The line with "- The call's", the line with "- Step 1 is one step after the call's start", and all lines between them in the material below: return these exactly, and no others.

### Collected data
* * * *

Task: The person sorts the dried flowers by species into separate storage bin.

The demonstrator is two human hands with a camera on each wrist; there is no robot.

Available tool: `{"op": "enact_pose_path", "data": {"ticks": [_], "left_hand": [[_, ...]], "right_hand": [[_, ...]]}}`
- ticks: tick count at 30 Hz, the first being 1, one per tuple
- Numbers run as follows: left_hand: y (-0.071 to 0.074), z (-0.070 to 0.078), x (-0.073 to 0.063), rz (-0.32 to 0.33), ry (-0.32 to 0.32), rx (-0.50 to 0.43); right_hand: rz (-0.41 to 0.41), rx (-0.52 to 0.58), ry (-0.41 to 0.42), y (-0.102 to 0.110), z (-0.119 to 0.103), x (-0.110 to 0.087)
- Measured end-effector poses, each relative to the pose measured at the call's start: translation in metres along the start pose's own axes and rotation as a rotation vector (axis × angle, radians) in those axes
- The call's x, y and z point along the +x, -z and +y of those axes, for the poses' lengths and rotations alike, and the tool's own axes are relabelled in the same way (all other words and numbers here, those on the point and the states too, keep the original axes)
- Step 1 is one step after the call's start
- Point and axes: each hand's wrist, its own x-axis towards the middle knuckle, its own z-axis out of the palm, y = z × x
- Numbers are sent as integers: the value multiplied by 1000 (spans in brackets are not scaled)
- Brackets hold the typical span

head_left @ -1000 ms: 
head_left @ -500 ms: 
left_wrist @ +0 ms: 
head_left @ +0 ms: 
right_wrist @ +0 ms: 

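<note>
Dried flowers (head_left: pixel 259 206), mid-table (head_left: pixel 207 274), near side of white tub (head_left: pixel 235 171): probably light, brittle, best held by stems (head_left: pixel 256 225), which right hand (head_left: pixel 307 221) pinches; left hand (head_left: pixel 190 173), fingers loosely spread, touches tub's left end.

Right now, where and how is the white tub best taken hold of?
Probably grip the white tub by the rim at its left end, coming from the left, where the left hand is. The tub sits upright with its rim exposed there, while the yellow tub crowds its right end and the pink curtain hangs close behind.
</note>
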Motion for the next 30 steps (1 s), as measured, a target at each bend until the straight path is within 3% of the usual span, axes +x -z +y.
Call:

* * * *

### Expected answer
- The call's x, y and z point along the +x, -z and +y of those axes, for the poses' lengths and rotations alike, and the tool's own axes are relabelled in the same way (all other words and numbers here, those on the point and the states too, keep the original axes)
- Step 1 is one step after the call's start

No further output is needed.